When twelve-year-old best friends, Lynne and I, joined Jernigan Methodist Church, she stood between us with an arm around each of us. At that awkward age, we had a tendency to be silly and to find everything around us funny. That day was no different. But once Meddy got her arms around us, if we so much as looked at each other or seemed tempted to giggle or take lightly what we were entering into, she bore her fingers into us in that tender area under our arms. After the ceremony, she gave us each a gift -- to keep safe in our Hope Chests till our honeymoons, she said. She handed us lacey pillowcases, along with instructions on how we were to dress in beautiful negligees and fix our hair while waiting for our grooms to come out of the bathroom after our weddings. When she called them ‘virgin pillowcases,” we were both dumbstruck. Something finally overwhelmed us enough to make us behave for the rest of the day, although we whispered and giggled hysterically later about those unexpected pillowcases.
Meddye’s house, originally a log house, was the prettiest house I have ever seen, every room of it. Yet nothing in it was particularly expensive, nothing ostentatious, nothing from a “matched set.” Her kitchen was pink. Her sunroom was filled with plants, palms, ferns, and vines that trailed along and around windows and walls.
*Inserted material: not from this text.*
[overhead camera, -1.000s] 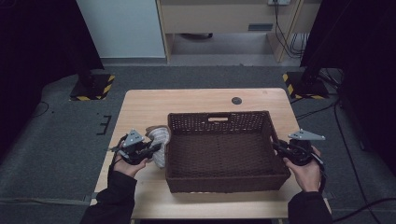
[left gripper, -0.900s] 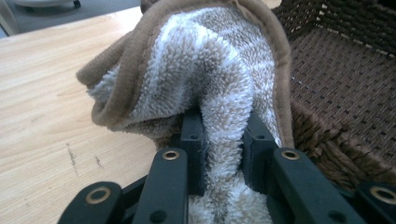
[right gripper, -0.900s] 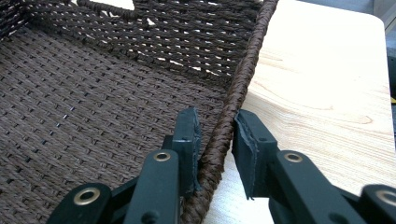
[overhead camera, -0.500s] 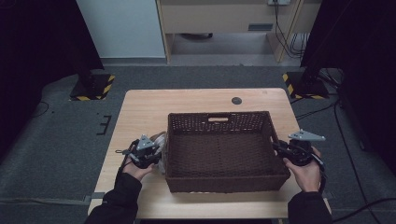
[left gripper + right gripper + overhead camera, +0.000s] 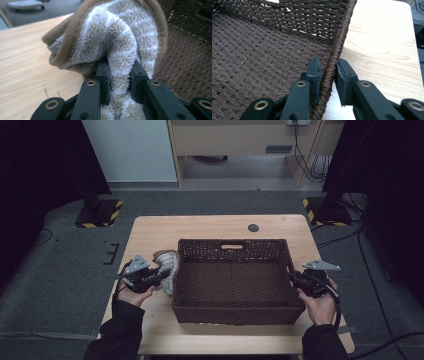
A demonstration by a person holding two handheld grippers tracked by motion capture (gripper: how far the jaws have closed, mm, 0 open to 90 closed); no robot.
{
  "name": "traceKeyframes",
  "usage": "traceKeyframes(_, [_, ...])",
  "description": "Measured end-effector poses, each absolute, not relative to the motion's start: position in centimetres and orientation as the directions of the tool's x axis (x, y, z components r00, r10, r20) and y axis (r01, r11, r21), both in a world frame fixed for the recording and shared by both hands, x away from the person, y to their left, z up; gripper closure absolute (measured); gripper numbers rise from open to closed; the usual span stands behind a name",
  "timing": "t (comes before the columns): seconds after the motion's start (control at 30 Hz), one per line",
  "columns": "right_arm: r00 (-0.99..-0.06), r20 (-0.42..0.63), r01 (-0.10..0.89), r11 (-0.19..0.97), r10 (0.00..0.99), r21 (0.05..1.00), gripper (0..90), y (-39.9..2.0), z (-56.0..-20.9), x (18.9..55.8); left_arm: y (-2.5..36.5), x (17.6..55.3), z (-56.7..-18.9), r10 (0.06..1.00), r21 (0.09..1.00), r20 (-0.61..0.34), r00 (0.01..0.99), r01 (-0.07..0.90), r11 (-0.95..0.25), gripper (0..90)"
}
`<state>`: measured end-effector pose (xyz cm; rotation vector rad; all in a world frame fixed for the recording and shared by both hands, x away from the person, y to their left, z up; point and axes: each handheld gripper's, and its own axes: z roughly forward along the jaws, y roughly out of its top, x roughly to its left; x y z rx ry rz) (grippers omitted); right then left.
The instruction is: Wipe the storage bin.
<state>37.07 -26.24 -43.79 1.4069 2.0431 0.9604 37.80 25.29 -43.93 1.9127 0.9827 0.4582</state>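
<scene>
— So, where do we stand? Our left gripper [image 5: 117, 82] has its jaws pinched tight on a fold of the towel [image 5: 112, 42], a fluffy beige-and-white thing with a brown hem. From above, the towel [image 5: 168, 270] hangs bunched just outside the left wall of the wicker basket [image 5: 235, 312], touching or nearly touching it.

— And our right gripper [image 5: 327, 82]?

— Its jaws straddle the basket's right rim [image 5: 337, 50], one pad inside the wall and one outside. They have just been closing on it, with the braided edge between them. The inner pad sits against the weave; a thin gap seems to remain at the outer pad, so we judge the grip as forming, not firm.

— Why hold it that way?

— Our guess: the right side steadies the basket so it won't slide on the table [image 5: 150, 235] while the left brings the towel over the wall.

— What can't we make out?

— How much towel trails below the left jaws; the fold hides the rest. We also can't tell whether its lower end rests on the table. The small dark disc [image 5: 253, 227] beyond the basket is too small to identify.
</scene>
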Motion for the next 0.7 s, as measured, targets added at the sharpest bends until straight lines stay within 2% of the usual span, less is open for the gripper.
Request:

Her dining room was formal, and when she set the long shiny dining room table, it was with fine china and silver, but what made it outstanding was that though each element on the table was fine, nothing matched. She set each place with a different china pattern, and used different silver patterns at each place setting. Everything complemented everything else. In her bedrooms, the stuffed chairs had little pleated skirts, as did the dressing tables. Nothing was “pre-coordinated,” but everything was pretty. The pictures on the walls in her hall were originals – painted by Meddye herself. Her daughter Mildred gave me one of them after her mother died. It hangs in my own sunroom now as do two china plates, the only two remaining pieces of her china that came with her from Texas in the wagon. She asked me when I married what gift I would like from her, and I asked for something that was hers, nothing bought. She gave me the plates.
Meddye simplified things. Once when I complained in Sunday school that the Bible was confusing to me, she told me, “for now, just read what’s in red then.” She didn’t get bogged down. She always named her dogs “Peggy” or “Cindy.” She mastered life. It didn’t get the best of her, regardless of circumstances. Even her advice was simple and easy to follow, such as “always choose a chair to sit on that complements your outfit.” I long ago forgot Boyle’s Law and what Pi stands for but I still scan the upholstery upon entering a room before I take a seat.
When she was in her 90s, she said that one of the advantages of getting old was that the young men could kiss her now without their wives getting jealous. And kiss her they did! At her request, we sang “Let Me Call You Sweetheart” at her funeral.
So I considered the lilies of the field and I remembered Meddye and her fortitude, and I got up to meet the day.